Spread: Die
Geld/Brief-Spanne
Wir kommen nun zum letzten Kriterium bei der Auswahl eines Optionsscheins,
nämlich dem Spread. Nachdem Sie den Schein gefunden haben,
der entsprechend Ihrer Risikoeinstellung das beste Verhältnis
von Aufgeld und Hebel hat, sollten Sie abschließend noch prüfen,
ob der Spread, d.h. die Differenz zwischen An- und Verkaufskurs
des Optionsscheins, angemessen ist.
Wir haben schon
im Kapitel über den Fairen Wert besprochen, dass sich die Emittenten
von Optionsscheinen verpflichten, ständig An- und Verkaufskurse
für die Optionsscheine zu stellen. Der Ankaufkurs wird auch
als Geldkurs oder als Bid-price und der Verkaufskurs auch als Briefkurs
oder als Ask-price bezeichnet. Im Allgemeinen ist der Geldkurs geringer
als der Briefkurs. Diese Geld/Brief-Spanne ist der Spread oder genauer
gesagt der absolute Spread.

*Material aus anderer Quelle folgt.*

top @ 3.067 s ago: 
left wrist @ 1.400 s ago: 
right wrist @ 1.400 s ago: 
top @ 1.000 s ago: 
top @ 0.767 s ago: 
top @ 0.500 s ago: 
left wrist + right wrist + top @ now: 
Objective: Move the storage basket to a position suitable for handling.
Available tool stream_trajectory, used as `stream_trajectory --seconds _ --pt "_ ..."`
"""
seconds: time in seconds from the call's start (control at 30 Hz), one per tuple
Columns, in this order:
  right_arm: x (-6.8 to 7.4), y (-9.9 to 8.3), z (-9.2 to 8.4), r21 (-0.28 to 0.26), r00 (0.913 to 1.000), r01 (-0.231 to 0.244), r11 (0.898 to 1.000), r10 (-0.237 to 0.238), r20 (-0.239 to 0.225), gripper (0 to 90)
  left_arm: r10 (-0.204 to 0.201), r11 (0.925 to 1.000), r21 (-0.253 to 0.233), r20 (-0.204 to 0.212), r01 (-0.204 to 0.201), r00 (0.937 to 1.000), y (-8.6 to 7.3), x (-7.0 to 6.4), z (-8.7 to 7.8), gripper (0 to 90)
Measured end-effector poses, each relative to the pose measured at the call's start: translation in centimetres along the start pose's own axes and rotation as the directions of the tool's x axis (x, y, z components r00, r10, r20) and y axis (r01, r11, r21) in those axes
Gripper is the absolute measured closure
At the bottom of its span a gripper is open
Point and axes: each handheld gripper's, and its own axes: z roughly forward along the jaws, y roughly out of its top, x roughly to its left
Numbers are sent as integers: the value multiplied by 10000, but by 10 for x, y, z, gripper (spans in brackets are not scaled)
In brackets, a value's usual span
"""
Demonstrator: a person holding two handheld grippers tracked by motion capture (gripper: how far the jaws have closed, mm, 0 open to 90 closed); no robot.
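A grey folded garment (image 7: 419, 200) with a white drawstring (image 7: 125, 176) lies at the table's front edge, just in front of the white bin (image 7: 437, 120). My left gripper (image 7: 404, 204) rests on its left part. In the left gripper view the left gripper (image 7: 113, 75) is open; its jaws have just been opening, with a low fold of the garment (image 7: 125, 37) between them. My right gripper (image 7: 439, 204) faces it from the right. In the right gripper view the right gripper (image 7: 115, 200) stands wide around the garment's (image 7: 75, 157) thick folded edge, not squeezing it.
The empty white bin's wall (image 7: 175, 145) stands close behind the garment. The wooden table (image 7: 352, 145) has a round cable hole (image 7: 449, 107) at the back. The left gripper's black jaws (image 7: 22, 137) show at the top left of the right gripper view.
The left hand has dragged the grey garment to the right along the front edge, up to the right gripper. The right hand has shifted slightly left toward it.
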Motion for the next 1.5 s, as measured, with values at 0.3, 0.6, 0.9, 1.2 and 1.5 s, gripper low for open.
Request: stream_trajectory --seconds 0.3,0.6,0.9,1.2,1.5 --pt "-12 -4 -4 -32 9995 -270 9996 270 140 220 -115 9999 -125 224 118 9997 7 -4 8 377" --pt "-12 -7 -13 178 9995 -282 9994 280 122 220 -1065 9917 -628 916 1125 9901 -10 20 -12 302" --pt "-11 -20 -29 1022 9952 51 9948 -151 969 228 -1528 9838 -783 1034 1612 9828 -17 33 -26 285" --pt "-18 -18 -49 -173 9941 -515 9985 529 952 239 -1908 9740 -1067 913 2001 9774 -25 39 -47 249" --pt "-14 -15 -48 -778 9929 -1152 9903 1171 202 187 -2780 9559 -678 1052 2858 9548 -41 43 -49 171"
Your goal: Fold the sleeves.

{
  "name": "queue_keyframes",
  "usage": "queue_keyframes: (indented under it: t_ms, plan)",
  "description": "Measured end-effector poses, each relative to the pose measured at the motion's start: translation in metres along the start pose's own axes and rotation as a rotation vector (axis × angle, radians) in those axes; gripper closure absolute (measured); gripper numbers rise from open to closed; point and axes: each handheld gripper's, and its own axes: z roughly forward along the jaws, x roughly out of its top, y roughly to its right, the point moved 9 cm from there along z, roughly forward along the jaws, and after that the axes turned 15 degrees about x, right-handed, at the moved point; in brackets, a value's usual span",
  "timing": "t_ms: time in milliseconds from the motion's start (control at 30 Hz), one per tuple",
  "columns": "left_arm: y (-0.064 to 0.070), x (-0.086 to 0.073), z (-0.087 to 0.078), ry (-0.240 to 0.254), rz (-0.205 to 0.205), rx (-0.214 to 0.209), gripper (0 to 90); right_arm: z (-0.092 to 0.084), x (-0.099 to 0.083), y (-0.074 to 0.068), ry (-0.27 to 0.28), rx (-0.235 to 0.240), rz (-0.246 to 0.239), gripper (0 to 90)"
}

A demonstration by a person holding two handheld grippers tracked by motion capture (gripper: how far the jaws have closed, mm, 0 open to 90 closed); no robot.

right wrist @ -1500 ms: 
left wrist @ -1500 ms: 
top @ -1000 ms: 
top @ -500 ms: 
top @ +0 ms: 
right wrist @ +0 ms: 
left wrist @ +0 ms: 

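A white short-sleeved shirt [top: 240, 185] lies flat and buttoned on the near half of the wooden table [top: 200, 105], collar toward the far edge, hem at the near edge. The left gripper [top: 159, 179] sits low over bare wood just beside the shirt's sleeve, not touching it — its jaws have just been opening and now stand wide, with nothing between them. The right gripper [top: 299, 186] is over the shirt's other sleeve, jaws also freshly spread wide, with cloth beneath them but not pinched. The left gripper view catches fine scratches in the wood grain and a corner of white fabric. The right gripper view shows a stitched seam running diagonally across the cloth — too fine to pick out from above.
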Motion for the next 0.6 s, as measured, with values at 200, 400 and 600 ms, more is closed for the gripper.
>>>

Der Spread kann von Emittent zu Emittent
unterschiedlich hoch sein.
Für Sie
als Käufer von Optionsscheinen ist es wichtig, dass der Spread
nicht zu groß ist, weil dieser Ihren Gewinn schmälert
bzw. Ihren Verlust erhöht. Der absolute Spread ist allerdings
als Vergleichsmaßstab nur eingeschränkt aussagefähig:
So ist bei einem Optionsscheinpreis von mehreren Euro ein Spread
von 2 Cent nicht weiter tragisch. Bei einem Optionsscheinkurs von
z.B. 5 Cent bedeutet ein Spread von 2 Cent hingegen, dass der Schein
um mindestens 40 % steigen muss, damit Sie ihn ohne Verlust wieder
an den Emittenten verkaufen können.
Aussagekräftiger
als der absolute Spread ist daher der in Prozent des Briefkurses
angegebene relative Spread. An ihm können Sie direkt ablesen,
wie viel Prozent der Optionsschein mindestens steigen muss, damit
Sie den Schein verlustfrei verkaufen können. Oder, anders ausgedrückt,
zeigt Ihnen der relative Spread, um wie viel Prozent der Spread
Ihre Rendite verkleinert bzw. Ihren Verlust vergrößert.